▼

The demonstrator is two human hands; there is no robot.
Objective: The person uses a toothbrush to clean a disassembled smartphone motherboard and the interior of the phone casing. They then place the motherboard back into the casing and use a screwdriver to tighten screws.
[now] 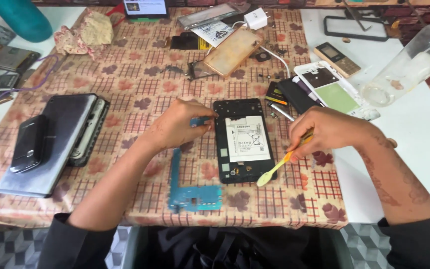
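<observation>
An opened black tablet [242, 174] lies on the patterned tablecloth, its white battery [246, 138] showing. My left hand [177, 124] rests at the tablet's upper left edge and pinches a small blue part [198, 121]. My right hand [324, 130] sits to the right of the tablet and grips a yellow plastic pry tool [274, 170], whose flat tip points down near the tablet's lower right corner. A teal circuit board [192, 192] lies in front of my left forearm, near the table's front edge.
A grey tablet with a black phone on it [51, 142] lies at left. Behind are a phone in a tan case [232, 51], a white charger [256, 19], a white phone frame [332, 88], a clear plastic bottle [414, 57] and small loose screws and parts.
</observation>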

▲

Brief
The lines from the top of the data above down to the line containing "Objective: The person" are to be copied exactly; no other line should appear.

Task response
The demonstrator is two human hands; there is no robot.
Objective: The person uses a toothbrush to clean a disassembled smartphone motherboard and the interior of the phone casing. They then place the motherboard back into the casing and use a screwdriver to tighten screws.

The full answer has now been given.